Katie’s Trim Ok, many things at work here. I showed my tablet weaving to a couple of people at the Shire and Katie and Dianora decided that they wanted to try it. At the last Collegium I picked up an extra inkle loom for $5. So we used Gutram’s Tablet Weaving Thingy to work up the pattern. We warped up the little loom and started to weave it.. (insert pain, suffering and curse words). First off the pattern was coming up on the under-side.. so we pulled it off the loom.. reversed it.. and then we couldn’t get it to work for love nor money. After a frustrating time Katie left with the little loom…. and I just fumed and tried to figure out what went wrong. It turns out that Gutram’s tablets are lettered counter clockwise. My cards are lettered clockwise… so if I follow his patterns exactly I always end up with the pattern on the bottom of the band. To fix this I changed all the S’s to Z’s and all the Z’s to S’s. It worked like a charm and I wove up a test patch of Katie’s Trim.. and gave it to her.. so I don’t have a sample to scan.

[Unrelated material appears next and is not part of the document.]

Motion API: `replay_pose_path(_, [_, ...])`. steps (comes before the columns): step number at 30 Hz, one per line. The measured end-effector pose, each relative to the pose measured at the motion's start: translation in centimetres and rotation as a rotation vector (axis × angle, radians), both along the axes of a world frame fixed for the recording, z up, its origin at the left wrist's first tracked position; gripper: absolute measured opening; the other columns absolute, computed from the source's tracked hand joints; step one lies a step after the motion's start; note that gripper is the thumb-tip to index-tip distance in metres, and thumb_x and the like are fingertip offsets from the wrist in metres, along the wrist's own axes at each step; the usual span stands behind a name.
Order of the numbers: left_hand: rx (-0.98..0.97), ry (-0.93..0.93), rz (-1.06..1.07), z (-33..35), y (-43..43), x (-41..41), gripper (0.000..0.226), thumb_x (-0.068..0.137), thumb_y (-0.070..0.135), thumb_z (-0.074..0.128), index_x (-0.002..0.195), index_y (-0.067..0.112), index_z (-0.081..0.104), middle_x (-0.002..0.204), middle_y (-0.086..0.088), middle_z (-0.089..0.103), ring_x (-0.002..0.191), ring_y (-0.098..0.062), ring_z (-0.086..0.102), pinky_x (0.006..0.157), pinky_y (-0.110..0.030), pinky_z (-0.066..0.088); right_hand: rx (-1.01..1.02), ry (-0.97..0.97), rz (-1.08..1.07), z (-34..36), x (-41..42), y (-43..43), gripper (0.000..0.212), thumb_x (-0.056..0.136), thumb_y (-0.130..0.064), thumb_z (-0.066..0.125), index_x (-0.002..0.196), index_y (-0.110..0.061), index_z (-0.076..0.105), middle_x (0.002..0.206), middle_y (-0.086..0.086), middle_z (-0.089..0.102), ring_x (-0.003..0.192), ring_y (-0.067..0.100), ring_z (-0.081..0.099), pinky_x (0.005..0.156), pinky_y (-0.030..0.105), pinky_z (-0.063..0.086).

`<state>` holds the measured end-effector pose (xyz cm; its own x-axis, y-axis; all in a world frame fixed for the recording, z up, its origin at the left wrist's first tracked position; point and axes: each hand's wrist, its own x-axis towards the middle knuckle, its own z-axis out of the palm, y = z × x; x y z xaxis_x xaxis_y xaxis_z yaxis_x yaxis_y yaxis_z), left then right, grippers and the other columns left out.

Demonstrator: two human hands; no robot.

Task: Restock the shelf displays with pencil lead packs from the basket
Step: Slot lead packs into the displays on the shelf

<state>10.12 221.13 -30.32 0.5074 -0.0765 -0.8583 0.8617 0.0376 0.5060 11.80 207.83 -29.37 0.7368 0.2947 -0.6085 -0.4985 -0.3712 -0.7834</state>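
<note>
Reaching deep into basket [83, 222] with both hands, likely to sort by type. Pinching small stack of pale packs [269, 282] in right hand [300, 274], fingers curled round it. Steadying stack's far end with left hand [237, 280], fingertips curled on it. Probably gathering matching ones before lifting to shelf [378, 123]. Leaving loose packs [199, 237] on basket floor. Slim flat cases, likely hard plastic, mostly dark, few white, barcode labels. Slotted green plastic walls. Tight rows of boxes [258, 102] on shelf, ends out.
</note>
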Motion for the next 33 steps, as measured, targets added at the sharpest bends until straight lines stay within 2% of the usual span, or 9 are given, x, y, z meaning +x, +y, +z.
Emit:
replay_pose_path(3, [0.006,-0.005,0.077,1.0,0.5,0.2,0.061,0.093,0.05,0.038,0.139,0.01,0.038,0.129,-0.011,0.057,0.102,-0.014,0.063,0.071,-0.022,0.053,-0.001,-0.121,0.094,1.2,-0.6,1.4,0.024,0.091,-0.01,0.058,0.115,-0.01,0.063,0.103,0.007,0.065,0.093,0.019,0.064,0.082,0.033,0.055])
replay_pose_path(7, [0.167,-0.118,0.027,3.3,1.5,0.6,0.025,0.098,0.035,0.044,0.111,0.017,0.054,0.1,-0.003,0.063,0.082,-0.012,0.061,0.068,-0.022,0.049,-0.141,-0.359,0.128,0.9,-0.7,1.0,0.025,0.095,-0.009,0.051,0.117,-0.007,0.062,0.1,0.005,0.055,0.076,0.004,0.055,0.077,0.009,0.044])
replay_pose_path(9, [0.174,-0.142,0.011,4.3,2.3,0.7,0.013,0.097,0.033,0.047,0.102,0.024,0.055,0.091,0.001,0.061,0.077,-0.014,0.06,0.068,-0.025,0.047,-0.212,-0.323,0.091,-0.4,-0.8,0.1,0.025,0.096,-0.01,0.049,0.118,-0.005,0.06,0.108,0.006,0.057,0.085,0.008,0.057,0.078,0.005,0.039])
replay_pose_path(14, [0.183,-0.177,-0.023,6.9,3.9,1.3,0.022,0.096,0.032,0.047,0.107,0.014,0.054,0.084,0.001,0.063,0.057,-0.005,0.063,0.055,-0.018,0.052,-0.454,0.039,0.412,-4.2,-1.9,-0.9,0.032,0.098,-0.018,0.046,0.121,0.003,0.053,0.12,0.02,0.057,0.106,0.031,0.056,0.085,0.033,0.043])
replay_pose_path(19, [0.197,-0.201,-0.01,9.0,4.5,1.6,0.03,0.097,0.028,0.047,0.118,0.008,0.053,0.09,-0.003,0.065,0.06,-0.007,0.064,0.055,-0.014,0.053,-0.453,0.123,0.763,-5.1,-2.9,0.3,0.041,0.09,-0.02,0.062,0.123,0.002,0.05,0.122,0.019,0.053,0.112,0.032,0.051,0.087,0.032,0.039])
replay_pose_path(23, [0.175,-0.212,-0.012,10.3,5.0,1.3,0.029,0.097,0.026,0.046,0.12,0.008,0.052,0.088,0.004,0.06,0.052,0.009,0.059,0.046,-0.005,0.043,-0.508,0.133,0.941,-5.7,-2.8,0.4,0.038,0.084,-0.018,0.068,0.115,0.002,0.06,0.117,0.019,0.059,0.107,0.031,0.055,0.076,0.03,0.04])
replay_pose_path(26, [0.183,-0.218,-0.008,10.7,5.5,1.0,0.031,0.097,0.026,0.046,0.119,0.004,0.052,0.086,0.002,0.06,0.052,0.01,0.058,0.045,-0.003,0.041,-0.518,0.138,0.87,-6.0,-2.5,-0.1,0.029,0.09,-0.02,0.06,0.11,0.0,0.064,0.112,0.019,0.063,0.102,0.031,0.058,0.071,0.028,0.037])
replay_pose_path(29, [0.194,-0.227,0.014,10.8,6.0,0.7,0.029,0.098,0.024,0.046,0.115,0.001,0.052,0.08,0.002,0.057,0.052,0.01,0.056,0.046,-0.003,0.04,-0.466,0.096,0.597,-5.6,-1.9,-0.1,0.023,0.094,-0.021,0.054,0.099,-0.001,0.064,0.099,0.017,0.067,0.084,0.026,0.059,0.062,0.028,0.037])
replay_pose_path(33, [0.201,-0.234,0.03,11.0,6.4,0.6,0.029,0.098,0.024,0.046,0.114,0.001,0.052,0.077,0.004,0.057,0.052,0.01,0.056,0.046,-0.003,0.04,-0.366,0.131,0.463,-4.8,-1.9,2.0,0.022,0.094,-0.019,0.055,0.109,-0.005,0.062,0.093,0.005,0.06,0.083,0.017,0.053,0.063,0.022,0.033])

Dad’s Belt This project is the whole reason I got started with tablet weaving. When I was growing up my Dad had this belt. He loved to wear it.. in fact he wore it until it got so worn and dirty that he couldn’t wear it anymore. So he went looking for another belt just like it. Nowhere could he find the same type of belt but somehow Mom found out that it was tablet woven. This was years and years and years ago.
So we’re coming up to Dad’s birthday this year.. and I’ve just started tablet weaving. While talking with Mom I ask her if Dad still has that belt he really liked.. and Gee could she send it to me. So I worked out a pattern based on the original.. and made it. I hope he likes it.


First Tablet Weaving: Double Diamonds

I found the design for this here: http://www3.sympatico.ca/kirkflowers/tablet5.html (site no longer active)


Front

Back

Threading diagram for use in Gutram’s Tablet Weaving Thingy

Turning sequence:
8 forward
8 backward

Comments:
Using 36 cards of size 10 cotton crochet thread this piece came out to a width of just a little over 1.25 inches. The size 10 cotton crochet thread made this so easy. No stickiness. The threads just slid together.

I’ve since this learned how to keep the weft even and my next pieces are much better.
I think if I were to do this piece again I would turn the three selvelge cards on each side all in one direction to keep it nice and even. This would build up twist but I bought some swivels for that.

This band completed: 10/10/2002

Anglo Saxon threaded in pattern

I found the design for this band in an article by Thora Sharptooth (Carolyn Priest-Dorman) reprinted here: http://www.cs.vassar.edu/~capriest/saxontw.html [1]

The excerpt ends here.